Industria europea a rischio, necessario garantire produzione strategica, innovazione e circolarità nel settore della plastica

(Foto Plastics Europe)

In vista dell’incontro informale dei leader dell’Unione Europea del 12 febbraio, Plastics Europe e i suoi membri hanno sollecitato un’azione politica decisa per stabilizzare e mettere in sicurezza la produzione di materie plastiche, l’innovazione e la circolarità in Europa – prima che ulteriori capacità produttiva, investimenti e know-how vadano perduti in modo irreversibile. L’Europa si trova di fronte a una scelta strategica chiara: salvaguardare una base industriale critica oppure cedere ulteriore terreno ai concorrenti globali, aumentando la dipendenza dalle importazioni e indebolendo la sicurezza economica europea.

Plastics Europe rappresenta oltre il 90% dei produttori di polimeri in Europa, sostenendo una filiera con circa 1,5 milioni di posti di lavoro e 400 miliardi di euro di fatturato annuo. Le materie plastiche sono indispensabili per quasi tutti i settori strategici, a sostegno della resilienza economica europea, della transizione climatica e dell’autonomia strategica. L’industria europea delle materie plastiche è a un punto di svolta. La quota dell’Europa nella produzione globale di materie plastiche è scesa dal 22% nel 2006 ad appena il 12% nel 2024, mentre la produzione continua ad aumentare altrove. Questo declino non è determinato da un calo della domanda, bensì dallo spostamento degli investimenti verso regioni più competitive.

Le conseguenze sono tangibili e durature. La crescente dipendenza dalle importazioni espone l’Europa a interruzioni delle forniture, rischi geopolitici e standard globali disomogenei. Una volta che la capacità produttiva viene chiusa in un’industria ad alta intensità di capitale, raramente si può recuperare – portando con sé anche gli ecosistemi dell’innovazione. Per tutelare la resilienza industriale, la competitività e l’autonomia strategica dell’Europa, Plastics Europe chiede un’azione urgente che si dipani nei seguenti punti:
- colmare il divario europeo nei costi energetici e oneri legati alle emissioni di CO2, anche attraverso un utilizzo efficace dei proventi dell’ETS, per mantenere sostenibile la produzione durante la transizione;
- fornire un quadro normativo prevedibile, favorevole agli investimenti e neutrale rispetto alle tecnologie, incluse metodologie chiare per le regole sul contenuto riciclato, a supporto di decisioni di investimento di lungo periodo;
- stimolare la domanda di plastiche circolari e a basse emissioni di carbonio prodotte in Europa, anche tramite appalti pubblici volontari e incentivi basati sulla responsabilità estesa del produttore (EPR);
- garantire un mercato interno solido e funzionante per la circolarità, con criteri armonizzati di cessazione della qualifica di rifiuto (end-of-waste), semplificazione delle spedizioni intra-UE di rifiuti, e condizioni neutre rispetto ai materiali e alle tecnologie che consentano hub della circolarità su larga scala;
- assicurare regole commerciali eque e applicate in modo coerente, nonché trasparenza del mercato, inclusa la protezione contro la sovracapacità globale e il dumping, e un monitoraggio robusto dei dati di import/export dei rifiuti plastici.

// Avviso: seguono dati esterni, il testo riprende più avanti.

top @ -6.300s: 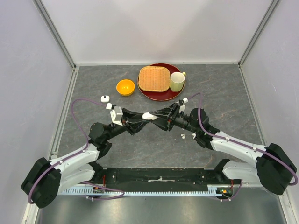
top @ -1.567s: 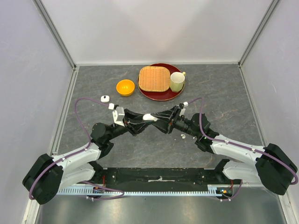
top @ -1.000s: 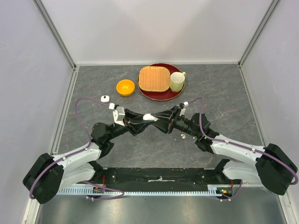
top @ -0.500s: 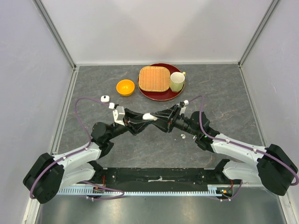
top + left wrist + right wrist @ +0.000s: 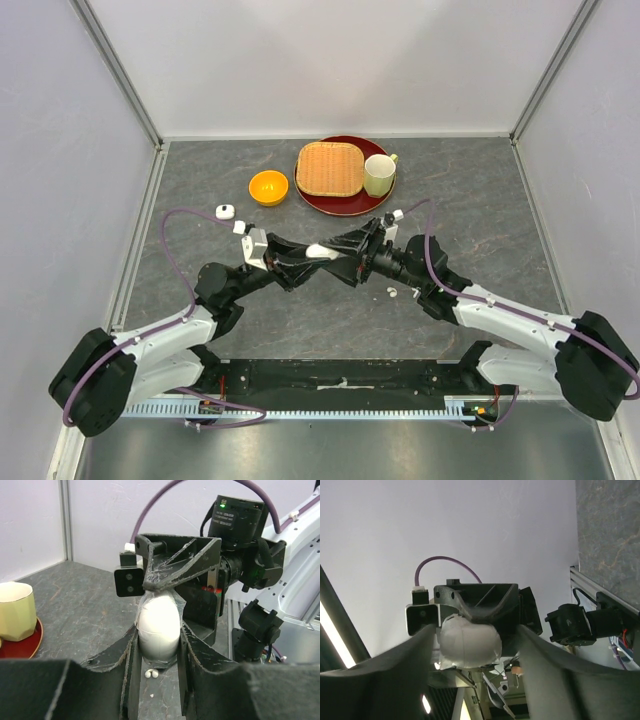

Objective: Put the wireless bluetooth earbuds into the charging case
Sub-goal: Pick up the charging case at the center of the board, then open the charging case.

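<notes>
The white egg-shaped charging case (image 5: 318, 250) hangs above mid-table, gripped by my left gripper (image 5: 322, 250), whose jaws are shut on its sides. It fills the left wrist view (image 5: 159, 626) between my left fingers (image 5: 127, 655). My right gripper (image 5: 346, 250) faces it, rolled on its side, jaws spread above and below the case's far end. The right wrist view shows the case (image 5: 469, 640) between the fingers (image 5: 422, 652), with a gap on one side. Two white earbuds (image 5: 390, 292) (image 5: 415, 291) lie on the table under the right arm. A pair also shows below the case (image 5: 151, 673).
At the back stand an orange bowl (image 5: 268, 187) and a red plate (image 5: 330, 208) carrying a woven basket (image 5: 329, 168) and a pale cup (image 5: 378, 175). The cup (image 5: 15, 611) also shows in the left wrist view. A small white case (image 5: 225, 211) lies far left.
The right arm has shifted slightly back and to the right over the last second. The left gripper holds the case in the same place. The earbuds on the table have not moved.
</notes>
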You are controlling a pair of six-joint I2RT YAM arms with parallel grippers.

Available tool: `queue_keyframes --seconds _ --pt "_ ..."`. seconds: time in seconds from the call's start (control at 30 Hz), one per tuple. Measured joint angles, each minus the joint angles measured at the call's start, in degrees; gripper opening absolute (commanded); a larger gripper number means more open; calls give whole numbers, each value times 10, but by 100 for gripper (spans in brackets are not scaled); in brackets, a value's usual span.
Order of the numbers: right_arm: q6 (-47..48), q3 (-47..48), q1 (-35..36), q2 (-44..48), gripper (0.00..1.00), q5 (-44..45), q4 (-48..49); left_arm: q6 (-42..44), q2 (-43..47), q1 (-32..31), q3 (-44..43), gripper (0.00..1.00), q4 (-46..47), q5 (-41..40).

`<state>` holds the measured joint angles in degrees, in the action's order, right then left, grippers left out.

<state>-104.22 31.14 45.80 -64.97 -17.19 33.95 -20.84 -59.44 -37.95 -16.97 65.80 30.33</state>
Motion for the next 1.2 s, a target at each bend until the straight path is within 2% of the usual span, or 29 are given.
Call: queue_keyframes --seconds 0.03,0.07,0.3,0.47,0.73,0.9,1.2 --pt "9 4 1 1 95 -1 -9 0 1 -2 0 2 1 0" --pt "28 9 3 3 98 -1 -22 0 3 -4 1 2 3 0" --pt "228 93 7 72 98 45 -211 -1 37 -4 51 2 57 -37" --pt "387 152 6 130 98 68 -299 -1 51 -4 78 2 69 -56" --pt "602 245 9 74 98 36 -451 -7 44 -4 80 2 78 -62" --pt "666 270 10 52 98 23 -509 -8 38 -4 79 2 80 -51" --pt "694 284 14 22 98 14 -530 -10 32 -4 69 2 81 -29"
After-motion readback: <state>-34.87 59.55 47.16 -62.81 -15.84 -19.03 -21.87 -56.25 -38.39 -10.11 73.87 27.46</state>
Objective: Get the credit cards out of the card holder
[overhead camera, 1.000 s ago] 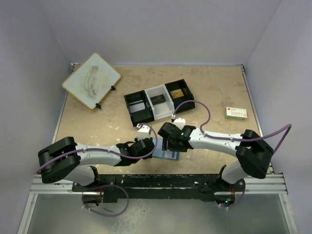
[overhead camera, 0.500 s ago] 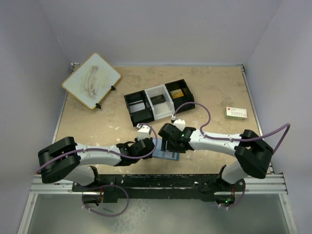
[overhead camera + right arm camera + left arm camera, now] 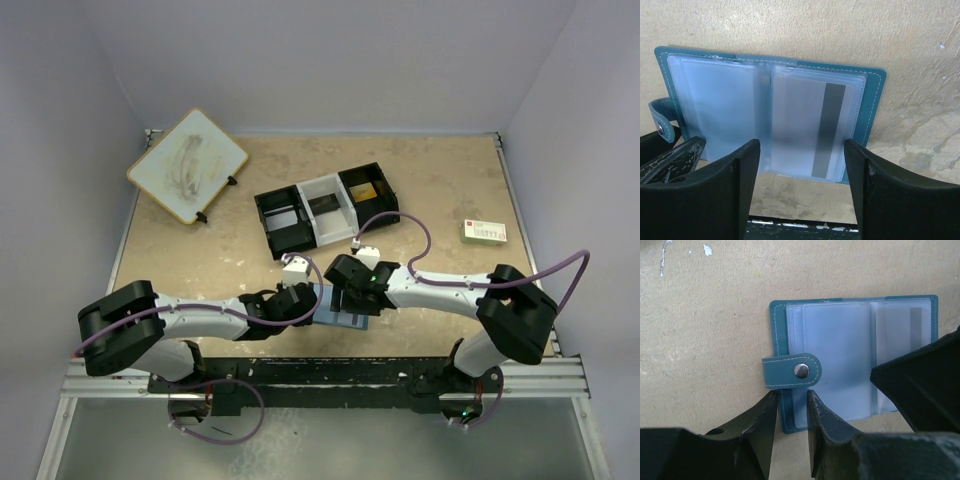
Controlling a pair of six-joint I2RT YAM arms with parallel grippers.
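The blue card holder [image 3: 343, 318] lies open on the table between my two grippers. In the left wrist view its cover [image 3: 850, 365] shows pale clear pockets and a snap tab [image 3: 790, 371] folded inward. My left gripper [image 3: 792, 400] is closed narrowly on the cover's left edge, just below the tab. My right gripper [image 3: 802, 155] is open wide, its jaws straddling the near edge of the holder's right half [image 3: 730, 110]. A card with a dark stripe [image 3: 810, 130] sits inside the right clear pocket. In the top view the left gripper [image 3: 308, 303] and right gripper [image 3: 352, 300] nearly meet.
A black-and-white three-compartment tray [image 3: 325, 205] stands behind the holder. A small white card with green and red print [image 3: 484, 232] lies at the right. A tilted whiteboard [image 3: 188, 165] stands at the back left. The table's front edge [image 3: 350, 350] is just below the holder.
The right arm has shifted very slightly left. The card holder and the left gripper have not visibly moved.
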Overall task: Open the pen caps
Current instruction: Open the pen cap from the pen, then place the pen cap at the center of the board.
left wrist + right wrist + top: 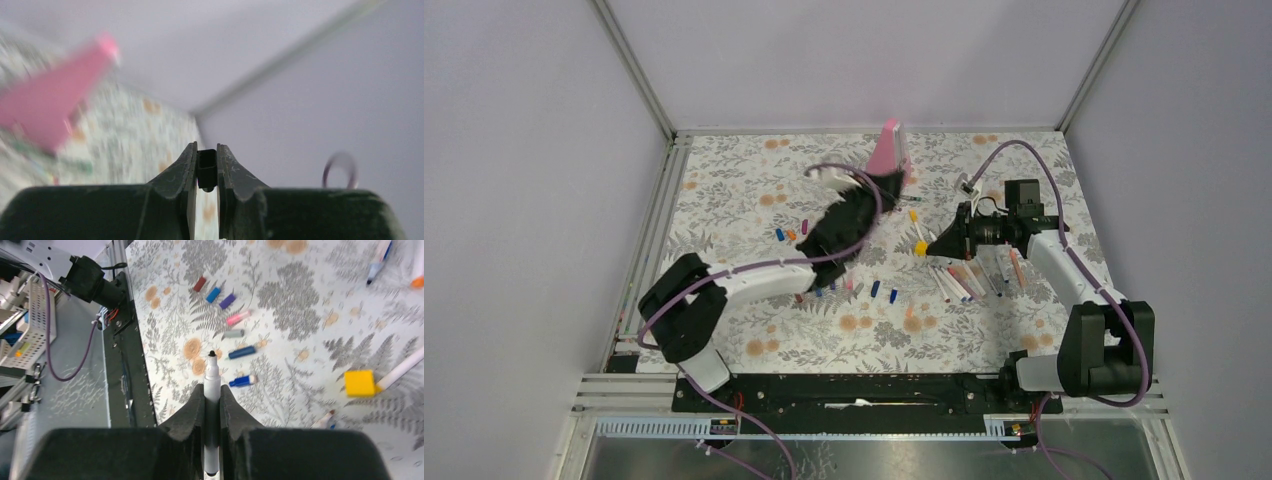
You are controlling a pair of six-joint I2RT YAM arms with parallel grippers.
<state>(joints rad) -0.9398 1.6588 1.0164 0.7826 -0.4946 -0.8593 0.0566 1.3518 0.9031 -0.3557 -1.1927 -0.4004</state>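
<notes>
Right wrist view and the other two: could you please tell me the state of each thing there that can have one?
left gripper: shut on the black cap, which is off its pen.
right gripper: shut on the white pen.
white pen: uncapped, black tip bare.
loose caps: lying flat, off their pens.
pink wedge: standing upright.
</notes>
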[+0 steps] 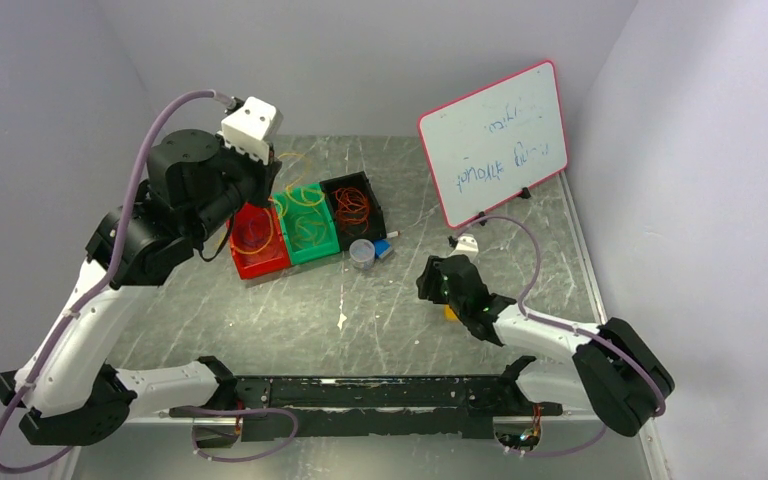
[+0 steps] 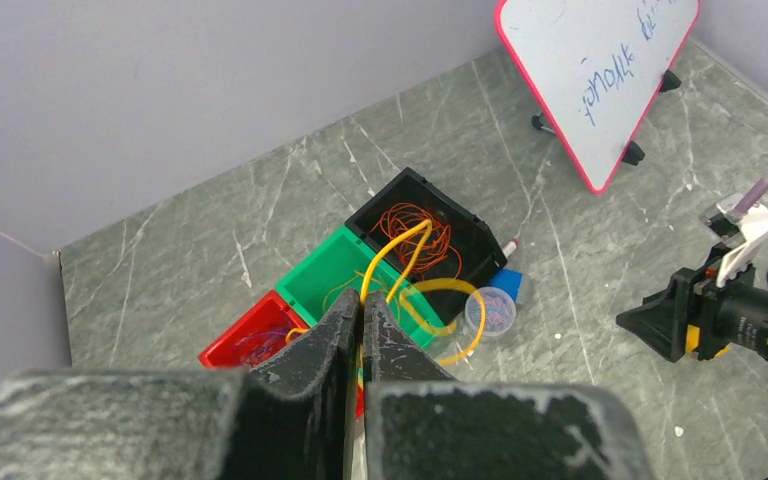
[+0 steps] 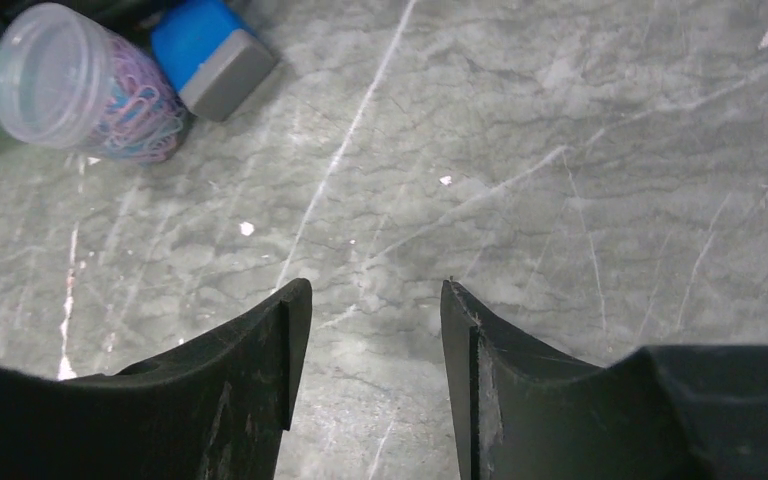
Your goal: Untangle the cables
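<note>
Jaws of the left gripper are clenched on a yellow cable, which arcs out just past their tips over the green bin. Farther beyond, an orange cable coils in the black bin. The right gripper has its jaws released above the table, with a clear jar ahead to their left.

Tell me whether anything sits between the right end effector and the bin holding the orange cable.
Yes. A clear jar and a blue block sit on the table between the open right end effector and the black bin of orange cable, close by the bin.
</note>
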Robot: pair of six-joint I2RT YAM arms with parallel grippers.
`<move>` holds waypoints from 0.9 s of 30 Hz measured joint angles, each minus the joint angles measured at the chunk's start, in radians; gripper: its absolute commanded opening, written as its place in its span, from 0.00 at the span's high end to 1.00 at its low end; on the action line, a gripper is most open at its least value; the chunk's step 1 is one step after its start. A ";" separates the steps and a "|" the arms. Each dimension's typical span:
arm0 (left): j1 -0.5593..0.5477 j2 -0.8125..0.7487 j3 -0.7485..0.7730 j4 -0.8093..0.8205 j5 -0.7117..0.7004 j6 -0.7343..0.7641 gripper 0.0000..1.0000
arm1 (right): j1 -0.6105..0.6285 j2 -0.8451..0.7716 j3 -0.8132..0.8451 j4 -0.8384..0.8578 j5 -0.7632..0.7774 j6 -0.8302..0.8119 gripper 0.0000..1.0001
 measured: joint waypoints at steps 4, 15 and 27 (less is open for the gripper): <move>0.001 0.016 -0.008 0.010 -0.010 0.014 0.93 | 0.000 -0.032 0.001 0.002 -0.020 -0.021 0.45; 0.116 0.077 -0.011 0.063 0.003 0.070 0.93 | -0.001 -0.078 0.042 -0.013 -0.047 -0.066 0.44; 0.272 0.114 -0.132 0.177 0.118 0.097 0.93 | -0.001 -0.077 0.042 -0.026 -0.055 -0.070 0.44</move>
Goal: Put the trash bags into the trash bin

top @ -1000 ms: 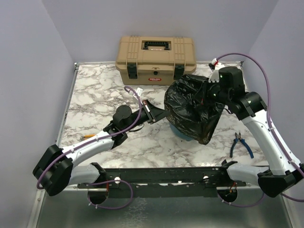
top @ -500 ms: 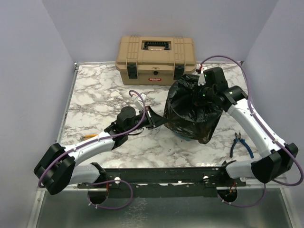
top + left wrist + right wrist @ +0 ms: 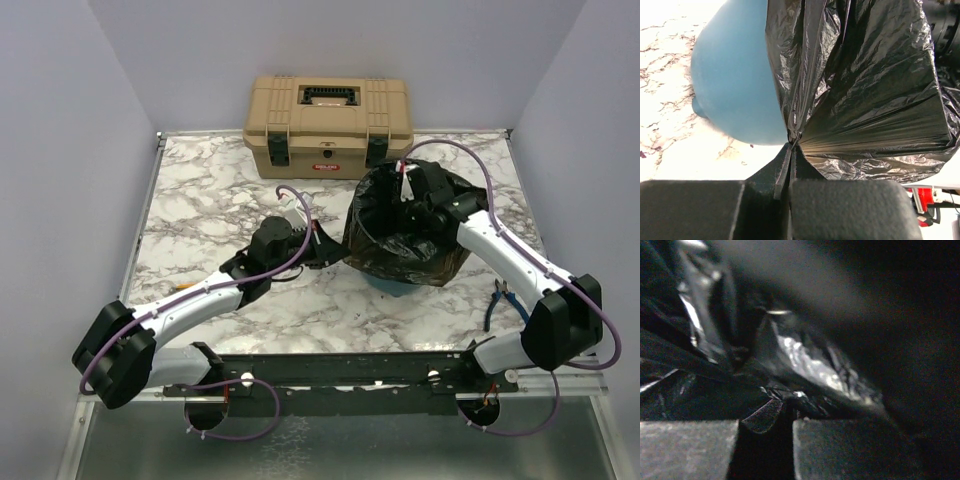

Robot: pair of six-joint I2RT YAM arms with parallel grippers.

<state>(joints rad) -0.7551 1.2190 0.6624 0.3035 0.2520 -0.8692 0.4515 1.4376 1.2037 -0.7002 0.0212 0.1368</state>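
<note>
The black trash bag (image 3: 400, 235) is draped over the teal trash bin, of which only a strip (image 3: 392, 287) shows at the bottom. My left gripper (image 3: 334, 248) is shut on a fold of the bag's left edge; in the left wrist view the fingertips (image 3: 791, 148) pinch the bag (image 3: 865, 90) beside the bin's teal wall (image 3: 735, 85). My right gripper (image 3: 407, 197) reaches down into the bag's top. Its view is dark, with crinkled bag film (image 3: 805, 365) bunched at the nearly closed gripper (image 3: 782, 412).
A tan toolbox (image 3: 328, 122) stands at the back, just behind the bin. Blue-handled pliers (image 3: 506, 304) lie on the marble table (image 3: 200, 200) at the front right. A small yellow item (image 3: 186, 286) lies by the left arm.
My right gripper has moved left and down into the top of the bag, and the bag has sunk lower over the bin. My left gripper has shifted slightly right, still holding the bag's edge.
</note>
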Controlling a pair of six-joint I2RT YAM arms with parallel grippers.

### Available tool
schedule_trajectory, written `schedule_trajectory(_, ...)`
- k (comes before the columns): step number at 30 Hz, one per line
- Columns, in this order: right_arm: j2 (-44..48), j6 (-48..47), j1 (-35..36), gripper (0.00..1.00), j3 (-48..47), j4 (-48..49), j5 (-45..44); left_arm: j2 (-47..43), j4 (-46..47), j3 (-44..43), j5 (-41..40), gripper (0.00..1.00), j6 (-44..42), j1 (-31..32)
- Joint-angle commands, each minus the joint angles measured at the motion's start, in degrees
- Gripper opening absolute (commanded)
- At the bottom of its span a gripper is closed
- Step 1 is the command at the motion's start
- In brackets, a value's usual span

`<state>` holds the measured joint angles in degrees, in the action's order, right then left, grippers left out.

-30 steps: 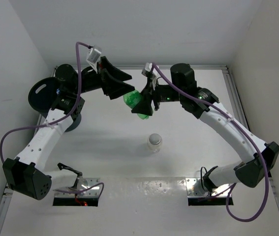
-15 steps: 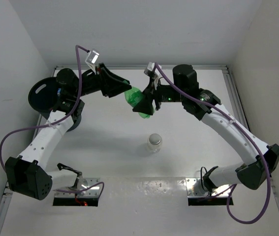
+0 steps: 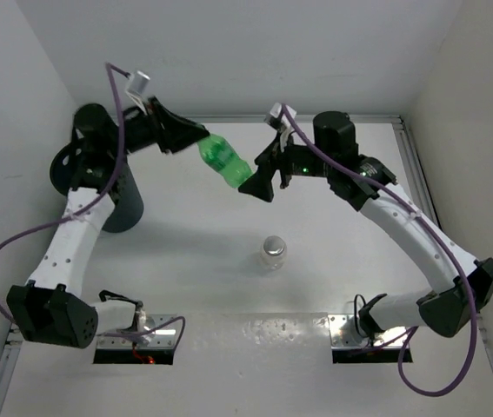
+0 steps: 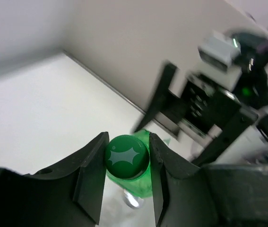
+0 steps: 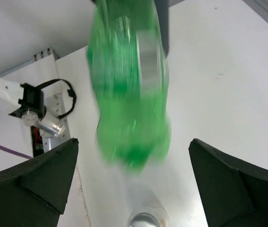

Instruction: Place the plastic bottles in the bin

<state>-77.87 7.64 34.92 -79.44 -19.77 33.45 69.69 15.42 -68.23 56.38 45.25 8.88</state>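
Note:
An all-green plastic bottle [image 3: 223, 162] hangs in the air above the table's back middle, and my left gripper [image 3: 194, 142] is shut on its cap end. In the left wrist view the green cap [image 4: 126, 157] sits pinched between the two fingers of the left gripper [image 4: 127, 141]. My right gripper [image 3: 257, 186] stands open just right of the bottle's base, not touching it. The right wrist view shows the blurred green bottle [image 5: 129, 94] ahead of the wide-open right gripper [image 5: 134, 142]. A plain clear bottle [image 3: 273, 252] stands upright mid-table. The dark bin [image 3: 123, 205] stands at the far left.
White walls close in the table on the left, back and right. The left arm's upper links partly cover the bin's rim [image 3: 58, 170]. The clear bottle's cap [image 5: 145, 221] shows below the right gripper. The right arm's wrist [image 4: 219, 94] fills the right of the left wrist view.
The right gripper has opened and let go of the green bottle. The left gripper has shut on its cap and carried it up and to the left, toward the bin.

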Motion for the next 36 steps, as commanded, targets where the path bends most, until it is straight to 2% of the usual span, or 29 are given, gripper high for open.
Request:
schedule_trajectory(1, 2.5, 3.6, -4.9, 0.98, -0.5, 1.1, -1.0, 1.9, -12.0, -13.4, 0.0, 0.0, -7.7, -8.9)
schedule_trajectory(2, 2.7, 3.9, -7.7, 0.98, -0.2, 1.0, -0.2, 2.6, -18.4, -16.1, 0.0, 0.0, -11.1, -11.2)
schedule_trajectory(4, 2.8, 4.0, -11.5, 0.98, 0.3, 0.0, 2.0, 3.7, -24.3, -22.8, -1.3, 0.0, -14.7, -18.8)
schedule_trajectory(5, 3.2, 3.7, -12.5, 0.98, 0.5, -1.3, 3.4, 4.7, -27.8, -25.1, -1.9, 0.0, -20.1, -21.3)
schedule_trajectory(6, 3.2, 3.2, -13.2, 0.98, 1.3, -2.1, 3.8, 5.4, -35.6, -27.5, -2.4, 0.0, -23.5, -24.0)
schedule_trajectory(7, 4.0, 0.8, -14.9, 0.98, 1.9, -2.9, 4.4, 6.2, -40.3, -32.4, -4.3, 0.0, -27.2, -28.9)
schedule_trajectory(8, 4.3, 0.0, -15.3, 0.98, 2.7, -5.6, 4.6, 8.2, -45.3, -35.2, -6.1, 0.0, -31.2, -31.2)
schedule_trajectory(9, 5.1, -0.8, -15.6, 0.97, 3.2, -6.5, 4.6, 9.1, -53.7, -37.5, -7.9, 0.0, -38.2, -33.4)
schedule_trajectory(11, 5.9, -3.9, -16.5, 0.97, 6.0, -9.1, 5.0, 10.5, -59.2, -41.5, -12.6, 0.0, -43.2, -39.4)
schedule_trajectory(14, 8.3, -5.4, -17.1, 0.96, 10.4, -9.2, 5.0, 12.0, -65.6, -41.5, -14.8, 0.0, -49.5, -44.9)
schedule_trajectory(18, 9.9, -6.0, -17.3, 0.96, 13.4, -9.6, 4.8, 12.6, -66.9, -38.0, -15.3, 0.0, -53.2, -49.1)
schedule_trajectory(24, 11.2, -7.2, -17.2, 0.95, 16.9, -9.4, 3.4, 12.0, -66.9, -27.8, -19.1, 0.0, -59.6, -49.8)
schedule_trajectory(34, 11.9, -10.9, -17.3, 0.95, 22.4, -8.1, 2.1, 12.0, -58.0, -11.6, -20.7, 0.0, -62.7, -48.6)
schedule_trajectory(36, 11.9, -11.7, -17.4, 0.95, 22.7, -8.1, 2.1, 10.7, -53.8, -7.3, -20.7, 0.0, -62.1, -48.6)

Plastics Europe evidenzia come competitività, innovazione e circolarità siano inseparabili. L’innovazione nei materiali, nei processi e nelle tecnologie di riciclo dipende da condizioni di investimento competitive. Le plastiche circolari rafforzano la sicurezza delle risorse dell’Europa, riducono le emissioni in modo economicamente efficiente e consentono la competitività globale basata su qualità, tracciabilità e standard elevati. Senza una base industriale competitiva, l’Europa rischia di delocalizzare sia la produzione sia l’impatto ambientale – perdendo al contempo il valore economico della transizione.

L’attuale traiettoria non è inevitabile. Che l’Europa resti un luogo in cui le materie plastiche vengono prodotte, innovate e riciclate su scala è, in ultima analisi, una scelta politica e strategica. La finestra per stabilizzare la base industriale europea e, al tempo stesso, realizzare la transizione circolare si sta restringendo rapidamente. È necessaria senza indugio un’azione a livello politico. Plastics Europe offre la propria disponibilità a collaborare con le istituzioni UE e gli Stati membri per promuovere questo obiettivo strategico condiviso per e in Europa.